### The data
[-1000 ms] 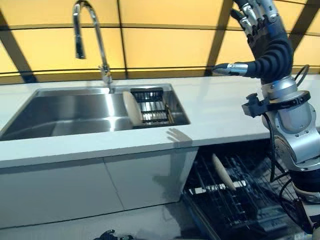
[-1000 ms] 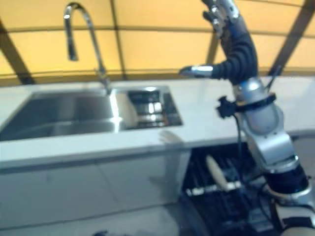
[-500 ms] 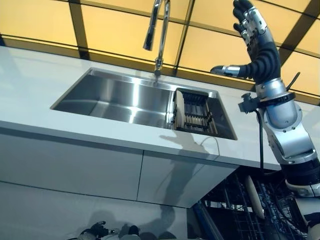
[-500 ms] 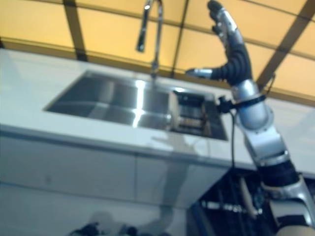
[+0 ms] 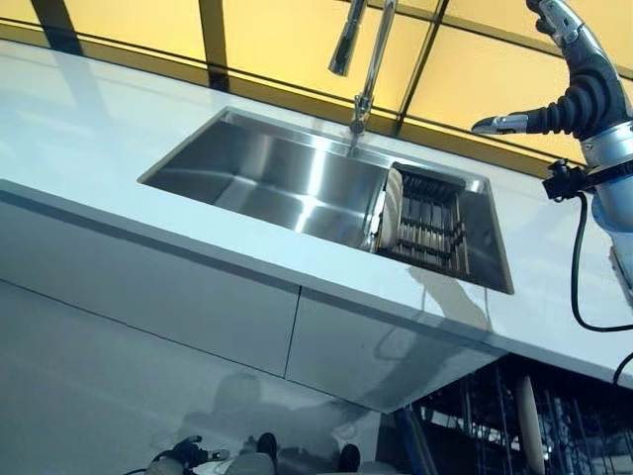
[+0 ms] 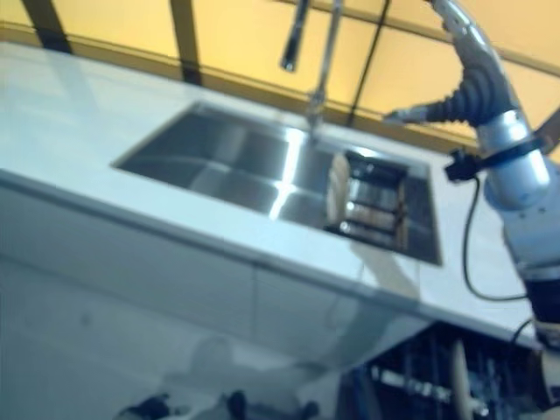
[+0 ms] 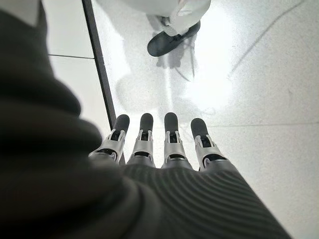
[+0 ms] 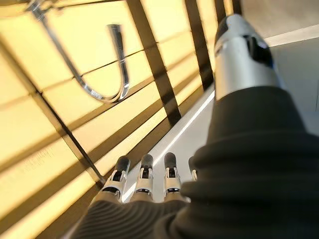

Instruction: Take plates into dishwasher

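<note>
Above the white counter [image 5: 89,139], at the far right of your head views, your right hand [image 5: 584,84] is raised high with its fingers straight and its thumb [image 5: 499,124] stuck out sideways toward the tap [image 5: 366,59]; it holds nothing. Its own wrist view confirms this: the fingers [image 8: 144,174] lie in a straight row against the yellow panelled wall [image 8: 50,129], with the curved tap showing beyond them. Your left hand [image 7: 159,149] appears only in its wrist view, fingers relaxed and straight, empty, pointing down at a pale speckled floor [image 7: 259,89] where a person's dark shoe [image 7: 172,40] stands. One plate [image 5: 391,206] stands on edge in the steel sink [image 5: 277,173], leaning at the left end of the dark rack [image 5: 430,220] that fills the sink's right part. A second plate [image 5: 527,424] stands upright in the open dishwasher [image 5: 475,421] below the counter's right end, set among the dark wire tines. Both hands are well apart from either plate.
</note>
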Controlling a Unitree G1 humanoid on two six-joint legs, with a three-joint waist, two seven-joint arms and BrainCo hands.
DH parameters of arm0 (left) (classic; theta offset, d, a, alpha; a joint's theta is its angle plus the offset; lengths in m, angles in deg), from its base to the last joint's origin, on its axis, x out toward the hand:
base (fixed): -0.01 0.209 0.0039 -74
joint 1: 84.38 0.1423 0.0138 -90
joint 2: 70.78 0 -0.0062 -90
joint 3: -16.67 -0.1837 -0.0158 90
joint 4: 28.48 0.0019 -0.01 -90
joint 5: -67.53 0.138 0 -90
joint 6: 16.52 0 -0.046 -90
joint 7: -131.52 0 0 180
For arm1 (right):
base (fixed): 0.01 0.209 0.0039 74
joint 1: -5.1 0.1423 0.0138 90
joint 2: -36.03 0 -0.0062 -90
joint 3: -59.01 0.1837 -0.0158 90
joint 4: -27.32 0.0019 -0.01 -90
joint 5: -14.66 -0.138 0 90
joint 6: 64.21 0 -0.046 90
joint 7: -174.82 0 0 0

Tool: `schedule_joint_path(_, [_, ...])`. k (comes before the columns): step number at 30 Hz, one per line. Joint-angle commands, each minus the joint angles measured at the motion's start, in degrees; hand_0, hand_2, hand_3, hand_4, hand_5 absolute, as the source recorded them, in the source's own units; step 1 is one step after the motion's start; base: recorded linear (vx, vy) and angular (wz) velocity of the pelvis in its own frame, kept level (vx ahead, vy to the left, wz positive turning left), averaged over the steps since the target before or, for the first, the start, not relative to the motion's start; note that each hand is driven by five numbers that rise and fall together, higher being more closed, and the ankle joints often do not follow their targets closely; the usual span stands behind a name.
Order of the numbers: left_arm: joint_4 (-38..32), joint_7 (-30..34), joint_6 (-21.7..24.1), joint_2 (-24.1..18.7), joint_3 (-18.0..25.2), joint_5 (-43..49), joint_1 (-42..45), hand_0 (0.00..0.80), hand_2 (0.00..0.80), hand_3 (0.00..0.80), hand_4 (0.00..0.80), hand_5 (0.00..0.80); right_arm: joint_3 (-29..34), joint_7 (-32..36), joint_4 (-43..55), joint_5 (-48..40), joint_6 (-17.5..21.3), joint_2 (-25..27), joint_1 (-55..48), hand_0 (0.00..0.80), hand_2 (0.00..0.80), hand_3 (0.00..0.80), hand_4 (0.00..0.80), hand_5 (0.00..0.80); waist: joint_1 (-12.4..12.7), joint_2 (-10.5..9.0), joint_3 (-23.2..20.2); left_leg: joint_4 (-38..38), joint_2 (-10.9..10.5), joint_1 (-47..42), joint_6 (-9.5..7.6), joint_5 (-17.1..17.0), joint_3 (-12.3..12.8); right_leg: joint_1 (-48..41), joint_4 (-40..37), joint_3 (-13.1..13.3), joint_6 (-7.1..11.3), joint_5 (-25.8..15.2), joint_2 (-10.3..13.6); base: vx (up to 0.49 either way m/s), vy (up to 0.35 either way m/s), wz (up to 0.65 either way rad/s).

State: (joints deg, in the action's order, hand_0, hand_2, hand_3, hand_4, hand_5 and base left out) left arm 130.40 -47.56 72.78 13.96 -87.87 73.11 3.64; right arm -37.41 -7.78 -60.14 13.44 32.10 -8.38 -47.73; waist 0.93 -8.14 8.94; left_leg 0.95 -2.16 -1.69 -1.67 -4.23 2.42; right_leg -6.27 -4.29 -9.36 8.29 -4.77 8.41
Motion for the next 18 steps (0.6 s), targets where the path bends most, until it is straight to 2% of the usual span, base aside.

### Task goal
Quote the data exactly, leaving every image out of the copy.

### Output for this exercise
[-1000 ms] 
[-1000 ms] 
[-500 ms] 
[-500 ms] 
[+0 ms] 
[+0 ms] 
[+0 ms] 
[+0 ms] 

Instruction: Take plates into dishwasher

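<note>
Above the white counter [image 5: 89,139], at the far right of your head views, your right hand [image 5: 584,84] is raised high with its fingers straight and its thumb [image 5: 499,124] stuck out sideways toward the tap [image 5: 366,59]; it holds nothing. Its own wrist view confirms this: the fingers [image 8: 144,174] lie in a straight row against the yellow panelled wall [image 8: 50,129], with the curved tap showing beyond them. Your left hand [image 7: 159,149] appears only in its wrist view, fingers relaxed and straight, empty, pointing down at a pale speckled floor [image 7: 259,89] where a person's dark shoe [image 7: 172,40] stands. One plate [image 5: 391,206] stands on edge in the steel sink [image 5: 277,173], leaning at the left end of the dark rack [image 5: 430,220] that fills the sink's right part. A second plate [image 5: 527,424] stands upright in the open dishwasher [image 5: 475,421] below the counter's right end, set among the dark wire tines. Both hands are well apart from either plate.
</note>
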Controlling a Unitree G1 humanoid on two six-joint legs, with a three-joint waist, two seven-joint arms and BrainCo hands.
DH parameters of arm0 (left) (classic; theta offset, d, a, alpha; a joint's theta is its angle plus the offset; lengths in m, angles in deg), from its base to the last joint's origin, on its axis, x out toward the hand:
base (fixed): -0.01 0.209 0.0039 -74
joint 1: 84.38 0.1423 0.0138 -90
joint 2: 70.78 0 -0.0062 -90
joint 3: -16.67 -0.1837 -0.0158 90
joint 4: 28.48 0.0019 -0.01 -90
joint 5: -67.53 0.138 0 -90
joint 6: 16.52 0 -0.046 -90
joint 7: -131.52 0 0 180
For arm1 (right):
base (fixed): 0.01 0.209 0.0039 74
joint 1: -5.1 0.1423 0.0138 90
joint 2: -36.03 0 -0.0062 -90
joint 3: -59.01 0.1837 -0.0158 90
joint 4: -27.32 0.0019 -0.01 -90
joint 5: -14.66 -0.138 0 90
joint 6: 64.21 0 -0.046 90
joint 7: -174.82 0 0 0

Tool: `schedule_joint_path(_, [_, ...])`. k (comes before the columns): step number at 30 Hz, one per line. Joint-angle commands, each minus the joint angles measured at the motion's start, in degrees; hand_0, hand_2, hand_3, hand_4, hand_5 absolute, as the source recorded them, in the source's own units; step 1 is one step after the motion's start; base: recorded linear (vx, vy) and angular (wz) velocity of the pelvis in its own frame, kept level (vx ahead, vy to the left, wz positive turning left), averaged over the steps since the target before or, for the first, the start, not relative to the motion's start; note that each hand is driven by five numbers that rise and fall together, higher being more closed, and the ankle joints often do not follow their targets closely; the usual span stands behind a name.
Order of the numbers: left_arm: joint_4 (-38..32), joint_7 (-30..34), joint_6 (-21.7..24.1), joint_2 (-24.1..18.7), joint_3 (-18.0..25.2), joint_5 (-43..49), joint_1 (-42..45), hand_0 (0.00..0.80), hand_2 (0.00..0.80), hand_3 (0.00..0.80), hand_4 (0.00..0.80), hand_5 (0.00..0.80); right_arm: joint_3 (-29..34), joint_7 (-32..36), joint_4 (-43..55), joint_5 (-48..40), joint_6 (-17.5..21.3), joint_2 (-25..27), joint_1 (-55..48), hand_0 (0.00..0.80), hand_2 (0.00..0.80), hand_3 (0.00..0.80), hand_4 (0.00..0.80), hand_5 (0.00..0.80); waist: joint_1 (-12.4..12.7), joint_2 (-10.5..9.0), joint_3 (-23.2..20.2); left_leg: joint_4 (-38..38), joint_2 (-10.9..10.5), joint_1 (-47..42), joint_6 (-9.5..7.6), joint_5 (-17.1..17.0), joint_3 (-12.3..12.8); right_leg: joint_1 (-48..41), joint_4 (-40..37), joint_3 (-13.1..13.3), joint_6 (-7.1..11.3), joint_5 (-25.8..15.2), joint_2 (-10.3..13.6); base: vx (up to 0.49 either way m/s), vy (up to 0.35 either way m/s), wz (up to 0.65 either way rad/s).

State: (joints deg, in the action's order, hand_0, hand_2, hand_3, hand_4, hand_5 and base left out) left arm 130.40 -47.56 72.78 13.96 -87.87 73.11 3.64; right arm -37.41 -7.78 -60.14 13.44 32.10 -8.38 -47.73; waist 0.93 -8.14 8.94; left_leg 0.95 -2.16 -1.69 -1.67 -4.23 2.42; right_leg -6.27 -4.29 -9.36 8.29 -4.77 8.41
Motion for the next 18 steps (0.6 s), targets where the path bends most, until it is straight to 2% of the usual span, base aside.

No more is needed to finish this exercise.